I would like to recommend Mediation Management Services. The contact person I have is S. Ami Fischer, 1-888-290-7073. The service they provide is not for everyone, but if you need someone to handle your back office and similar things, you might want to consider them. Luckily they have a website at http://mmsadr.com/ that does a fairly good job of explaining what they do, which is handle all of the non-mediation chores involved scheduling mediations -- think of them as replacing a receptionist. They work month to month (no contracts) and the key to their success is people thinking that they are still worth it every month -- that they are still cheaper than doing it yourself or hiring someone to handle what you can't. Not for everyone, but worth a look. Ami is a mediator out of the SMU program who uses the service and agreed to answer questions about it for callers.
Finally, I had someone contact me about possibly buying the ADR content on this website. I'm not sure that anyone is really going to pay for about two thousand hours of billable time, but if they do take over, the content would still be available, just under someone else's name. Personally I think that the dot.com period is over for a while, but I'll let you know if someone actually does more than nibble at me. While I wait on them, I'm promoting National Mediation Service a bit. I've heard good things about them (they bought Mosten Mediation Services and some other groups). Since they are panel building, you can go to http://www.nationalmediation.com/practitioners/signup.cfm and see if it interests you or not.
Interesting new Mediation & ADR (and other) web sites
Not so Short Comment One
I just had a breakthrough in understanding the change in lawyers' negotiation patterns that has evolved over the past several decades. The reason for the change is not related to what makes a good negotiator, instead it is based on what happens to bad (or beginning) negotiators. As I was thinking about the trends, I remembered the fact that Incompetent/Ineffective Aggressives beat Incompetent/Ineffective Cooperatives. (I prefer the tern "incompetent" to "ineffective" as it carries a more complete message). This is readily observable, though no one seems to have seen the implications.
Some background. I had the great pleasure of listening to a presentation by Gerald Williams of BYU and Andrea Schneider of Marquette. Andrea has been replicating Williams work and comparing the changes that have occurred over the last thirty or so years. The presentation went over the data and the trends. A major trend is that the number of aggressives is on the rise. A paired trend is that there are fewer (both by percentage and by raw number) competent/effective aggressives and a massive build-up of incompetent aggressives ones.
Since overall, cooperative negotiators have become more effective (which is good news for society), the question arises, why are we having a growth in the number of aggressive negotiators (with aggressives being broken into two types -- ethical and unethical and the unethical ones vastly underperforming the ethical ones)? Why are we getting more of a failed approach rather than more of what works? While the presentation did not address that issue, I thought I would.

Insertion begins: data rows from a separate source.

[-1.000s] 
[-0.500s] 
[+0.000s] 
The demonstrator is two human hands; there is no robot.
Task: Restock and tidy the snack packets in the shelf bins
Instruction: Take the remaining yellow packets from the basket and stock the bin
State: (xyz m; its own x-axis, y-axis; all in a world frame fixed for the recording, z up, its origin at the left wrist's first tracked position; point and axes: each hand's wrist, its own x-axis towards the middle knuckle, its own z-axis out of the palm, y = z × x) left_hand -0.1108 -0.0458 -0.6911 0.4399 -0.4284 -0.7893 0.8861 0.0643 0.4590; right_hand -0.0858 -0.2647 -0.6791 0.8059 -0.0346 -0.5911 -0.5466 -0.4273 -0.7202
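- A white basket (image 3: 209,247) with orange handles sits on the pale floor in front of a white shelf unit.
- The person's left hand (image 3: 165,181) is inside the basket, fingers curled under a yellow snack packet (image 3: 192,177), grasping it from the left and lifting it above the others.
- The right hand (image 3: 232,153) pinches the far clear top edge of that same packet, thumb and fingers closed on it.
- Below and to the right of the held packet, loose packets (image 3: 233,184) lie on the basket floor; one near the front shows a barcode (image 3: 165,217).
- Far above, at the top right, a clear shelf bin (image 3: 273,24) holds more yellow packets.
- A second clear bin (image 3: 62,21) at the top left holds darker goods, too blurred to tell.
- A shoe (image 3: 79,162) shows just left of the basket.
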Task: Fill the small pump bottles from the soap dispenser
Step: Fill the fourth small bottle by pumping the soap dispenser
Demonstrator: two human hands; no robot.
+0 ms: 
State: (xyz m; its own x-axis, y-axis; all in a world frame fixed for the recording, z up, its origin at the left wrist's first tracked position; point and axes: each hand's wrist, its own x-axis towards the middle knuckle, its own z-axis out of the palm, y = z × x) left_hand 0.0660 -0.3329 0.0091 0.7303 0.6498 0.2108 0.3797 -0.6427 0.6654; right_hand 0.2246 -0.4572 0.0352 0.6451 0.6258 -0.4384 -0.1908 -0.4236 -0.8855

What we are really seeing is a growth in unmentored, unsocialized attorneys. When they vacilate between styles, they are more likely to have someone else eat their lunch if they are cooperative and more likely to "win" if they meet an incompetent cooperative. This makes sense since most law school training in negotiation consists of a rather shallow exposure to "Getting to Yes." Without discussing the real message of the book or a myriad of other issues (including what happens if the exposure is not shallow), I would note that when about two hundred law schools with programs based on Getting toYes competed with one law school with a program based on Ramundo's Effective Negotiation, the law school ranked in last place, but trained with Ramundo ,won the competition. (Ok, they also had "the other Fred Moss" teaching them -- and they have not done as well since he left the institution for other endeavors, but I think the point is clear).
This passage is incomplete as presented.